SECURITIES AND EXCHANGE COMMISSION

Washington, D.C. 20549

 

 

FORM 8-K

 

 

CURRENT REPORT

Pursuant to Section 13 or 15(d)

of the Securities and Exchange Act of 1934

Date of Report (Date of earliest event reported): April 14, 2014

 

 

HERITAGE FINANCIAL CORPORATION

(Exact name of registrant as specified in its charter)

 

 

 

WASHINGTON   0-29480   91-1857900

(State or other jurisdiction

of incorporation)

 

(Commission

File Number)

 

(IRS Employer

Identification No.)

 

201 Fifth Avenue S.W.

Olympia, WA

  98501
(Address of principal executive offices)   (Zip Code)

Registrant’s telephone number, including area code: (360) 943-1500

 

 

Check the appropriate box below if the Form 8-K filing is intended to simultaneously satisfy the filing obligation of the registrant under any of the following provisions:

 

  ¨ Written communications pursuant to Rule 425 under the Securities Act (17 CFR 230.425)

 

  ¨ Soliciting material pursuant to Rule 14a-12 under the Exchange Act (17 CFR 240.14a-12)

 

  ¨ Pre-commencement communications pursuant to Rule 14d-2(b) under the Exchange Act (17 CFR 240.14d-2(b))

 

  ¨ Pre-commencement communications pursuant to Rule 13e-4(c) under the Exchange Act (17 CFR 240.13e-4(c))

 

 

 


Item 5.07 Submission of Matters to a Vote of Security Holders

On April 14, 2014, Heritage Financial Corporation (“Heritage” or the “Company”) held a Special Meeting of Shareholders (“Special Meeting”) to vote upon (1) the approval of the Agreement and Plan of Merger, dated as of October 23, 2013 (the “Merger Agreement”), by and between Heritage and Washington Banking Company (“Washington Banking”), under which Heritage and Washington Banking will combine their organizations in a strategic combination, with Washington Banking merging with and into Heritage (the “Merger”).

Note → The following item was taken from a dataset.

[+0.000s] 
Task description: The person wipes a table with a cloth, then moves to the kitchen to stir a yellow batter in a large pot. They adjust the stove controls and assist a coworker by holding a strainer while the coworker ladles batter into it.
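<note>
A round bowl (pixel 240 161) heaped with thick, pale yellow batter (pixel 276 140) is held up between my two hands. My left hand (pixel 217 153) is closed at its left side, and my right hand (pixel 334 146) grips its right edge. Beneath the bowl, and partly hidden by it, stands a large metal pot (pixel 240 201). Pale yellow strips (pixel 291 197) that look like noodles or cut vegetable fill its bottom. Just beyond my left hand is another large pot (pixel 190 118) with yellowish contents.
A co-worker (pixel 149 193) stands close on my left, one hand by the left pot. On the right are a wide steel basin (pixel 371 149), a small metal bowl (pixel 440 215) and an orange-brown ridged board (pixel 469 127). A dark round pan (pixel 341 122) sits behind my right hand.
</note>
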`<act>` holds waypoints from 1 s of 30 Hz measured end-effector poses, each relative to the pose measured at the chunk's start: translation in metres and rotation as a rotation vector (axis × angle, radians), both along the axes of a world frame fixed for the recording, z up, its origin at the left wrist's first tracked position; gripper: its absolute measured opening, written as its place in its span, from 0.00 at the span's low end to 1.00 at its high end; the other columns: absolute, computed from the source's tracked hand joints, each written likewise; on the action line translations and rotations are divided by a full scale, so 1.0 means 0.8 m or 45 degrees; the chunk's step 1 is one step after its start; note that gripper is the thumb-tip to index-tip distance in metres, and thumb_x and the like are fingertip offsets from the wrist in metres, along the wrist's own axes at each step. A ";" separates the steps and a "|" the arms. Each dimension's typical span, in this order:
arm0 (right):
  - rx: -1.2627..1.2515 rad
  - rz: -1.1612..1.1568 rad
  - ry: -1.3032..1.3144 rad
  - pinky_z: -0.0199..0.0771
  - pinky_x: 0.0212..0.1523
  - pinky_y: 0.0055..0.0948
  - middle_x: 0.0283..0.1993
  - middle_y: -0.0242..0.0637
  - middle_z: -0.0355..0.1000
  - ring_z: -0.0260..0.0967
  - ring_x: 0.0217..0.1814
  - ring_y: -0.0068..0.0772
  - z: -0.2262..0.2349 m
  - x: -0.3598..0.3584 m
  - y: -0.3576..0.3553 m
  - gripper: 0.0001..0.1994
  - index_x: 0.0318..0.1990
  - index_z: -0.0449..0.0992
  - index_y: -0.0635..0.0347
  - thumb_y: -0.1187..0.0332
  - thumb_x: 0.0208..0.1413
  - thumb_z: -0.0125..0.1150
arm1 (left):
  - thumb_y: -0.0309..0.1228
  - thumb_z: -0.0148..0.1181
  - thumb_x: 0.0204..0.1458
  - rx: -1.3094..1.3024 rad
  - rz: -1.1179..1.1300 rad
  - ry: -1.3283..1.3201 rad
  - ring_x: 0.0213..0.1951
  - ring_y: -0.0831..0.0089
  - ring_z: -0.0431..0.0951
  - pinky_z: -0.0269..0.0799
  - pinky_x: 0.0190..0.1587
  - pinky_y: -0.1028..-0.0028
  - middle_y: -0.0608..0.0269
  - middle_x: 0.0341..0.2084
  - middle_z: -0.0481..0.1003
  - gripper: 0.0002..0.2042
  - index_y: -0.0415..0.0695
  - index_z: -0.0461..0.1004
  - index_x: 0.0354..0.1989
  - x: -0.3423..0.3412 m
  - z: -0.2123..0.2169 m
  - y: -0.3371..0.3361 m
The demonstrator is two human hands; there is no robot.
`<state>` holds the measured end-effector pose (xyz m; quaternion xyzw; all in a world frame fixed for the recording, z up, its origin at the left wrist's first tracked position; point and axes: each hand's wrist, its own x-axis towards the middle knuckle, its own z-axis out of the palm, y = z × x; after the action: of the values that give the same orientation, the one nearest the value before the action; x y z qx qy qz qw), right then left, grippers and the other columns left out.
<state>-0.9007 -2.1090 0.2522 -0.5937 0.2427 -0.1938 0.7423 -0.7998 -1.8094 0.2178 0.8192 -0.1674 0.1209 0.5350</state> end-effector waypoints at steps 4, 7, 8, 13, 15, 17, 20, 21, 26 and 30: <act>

Immediately following the Merger, Washington Banking’s wholly owned subsidiary bank, Whidbey Island Bank, will merge with and into Heritage’s wholly owned subsidiary bank, Heritage Bank (the “Merger Proposal”); and (2) a proposal to adjourn the special meeting, if necessary or appropriate, to solicit additional proxies in favor of the Merger Proposal (the “Adjournment Proposal”).

There were a total of 16,218,617 shares of the Company’s common stock outstanding and entitled to vote at the Special Meeting and 12,561,041 shares of common stock were represented in person or by proxy, therefore a quorum was present. The approval of the Merger Proposal required the affirmative vote of the holders of two-thirds of the outstanding shares of the Company’s common stock entitled to vote at the Special Meeting.

At the meeting, the Company’s shareholders approved the Merger Proposal and the Adjournment Proposal. Although the Adjournment Proposal was approved, the meeting was not adjourned as the Merger Proposal received the required vote for approval by shareholders.

Additional detail on each of the proposals voted on by the shareholders is available in the Company’s and Washington Banking’s proxy statement/prospectus, which was filed by Heritage with the Securities and Exchange Commission on March 14, 2014.

The final results of the voting on each of the matters submitted to a vote of shareholders during the special meeting are as follows:

 

     Votes
For
   Votes
Against
   Abstentions    Broker
Non-Votes
     No. of votes    No. of votes    No. of votes    No. of votes

1. The Merger Proposal

   12,466,422    69,375    25,244    0
     Votes
For
   Votes
Against
   Abstentions    Broker
Non-Votes
     No. of votes    No. of votes    No. of votes    No. of votes

2. The Adjournment Proposal

   11,529,798    998,551    32,692    0

Completion of the Merger remains subject to the satisfaction of the remaining closing conditions contained in the Merger Agreement.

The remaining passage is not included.